I have written for many months about how Texas has suffered much less in this recession than other parts of the United States. Some it that was due to the fact that we had a significant correction in home prices when the dot-com bubble burst in 2000/2001. Even more important was that fact that market appreciation stayed at very reasonable, down to earth, levels since then — not the stratospheric rises that California, Arizona, Nevada, and Florida experienced.
As much as many enjoyed the dynamic markets in those places, it is worth remembering that “dynamic” means uncertainty on the upside and on the downside.
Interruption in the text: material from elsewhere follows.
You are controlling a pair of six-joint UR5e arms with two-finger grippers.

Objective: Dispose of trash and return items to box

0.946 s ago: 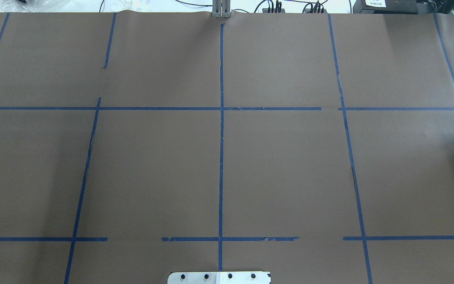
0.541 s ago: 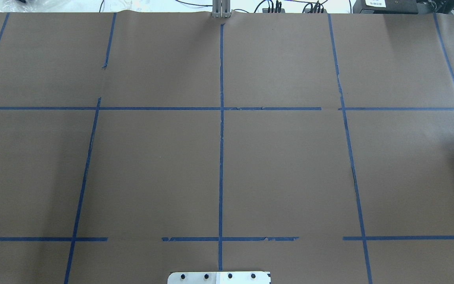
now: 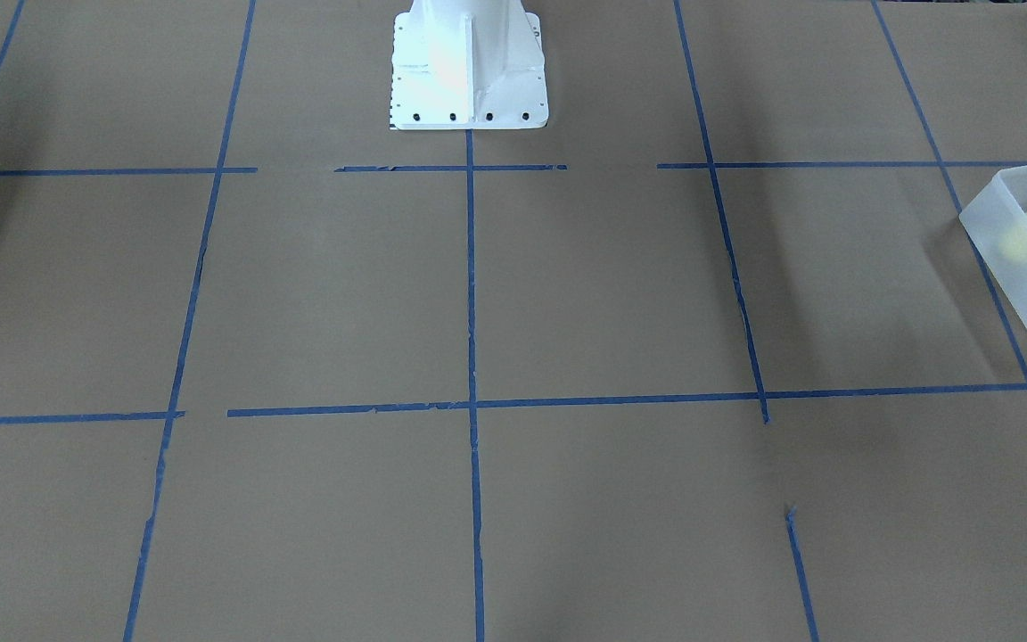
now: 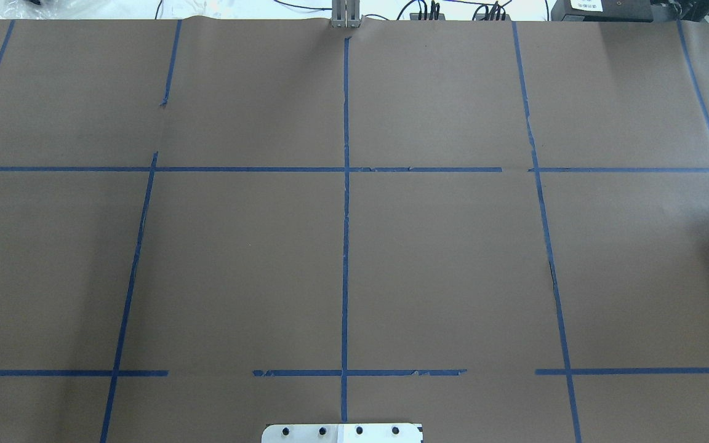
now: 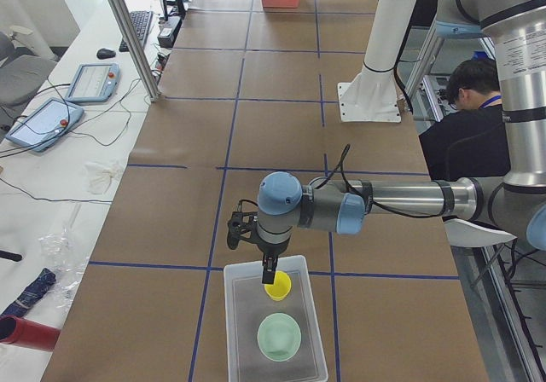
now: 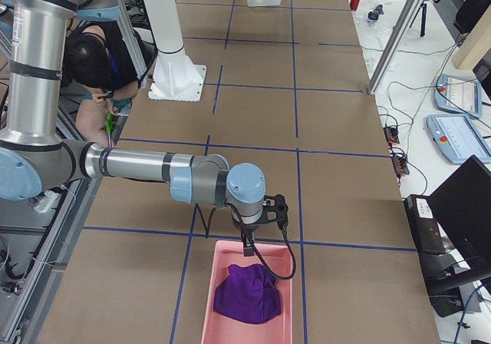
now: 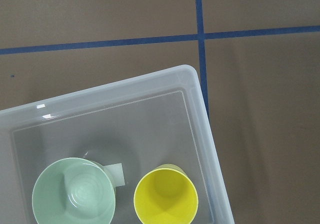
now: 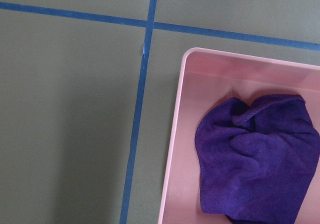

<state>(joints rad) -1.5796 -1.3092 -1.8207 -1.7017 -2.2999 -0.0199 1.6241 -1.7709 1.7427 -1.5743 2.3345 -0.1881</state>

They had much farther to fall when the market tumbled than we did.
The current issue of Tierra Grande, the Journal of the Real Estate Center at Texas A&M University, includes a very informative article that is closely related:
Consumer Spending Survey: Texas Downturn Had an Upside
It turns out that in markets where housing consumed the largest shares of household budgets, the impact of the recession and housing downturn since 2007 have been felt the most dramatically.
Among all major metro areas in the United States, consumers in Houston and Dallas spent the least (18.6%) on housing as a percentage of their total household budgets. From 2007 to 2009, the median home price in Houston went UP 0.4%, and the median in the Dallas area fell by just 3.8%.
At the other end of the scale, consumers in the San Francisco area spent 27.3% of their budgets on housing and in San Diego area housing took 30.8% of the average household budget. Median home prices fell 38.7% and 38.9%, respectively, in those metros.
As always with this kind of analysis, the correlation is not perfect, but the deviation does not blur the importance of this one
factor in explaining the magnitude of the housing downturn.
I have not made the time yet to find the Austin Metro data on ousing costs vs. household budgets, but there is no doubt that it was much lower at the beginning of the recession than San Francisco and San Diego. Here is a somewhat indirect comparison of the Austin area with the other Texas metros used in Tierra Grande’s article:
So, housing in the Austin area in 2008 was more affordable than in Houston and Dallas. You would expect the effect of the recession so be even more moderate here, and that is what happened:
The median price in December 2009 was 8% higher than January 2007, and the trendline shows modest price appreciation over this three-year period. As I have also written often, the strength of our local/regional economy, limited decline in local employment early in the recession, and earlier entry into recovery have helped Austin, but the Real Estate Center at Texas A&M has highlighted a very important correlation worth paying attention to.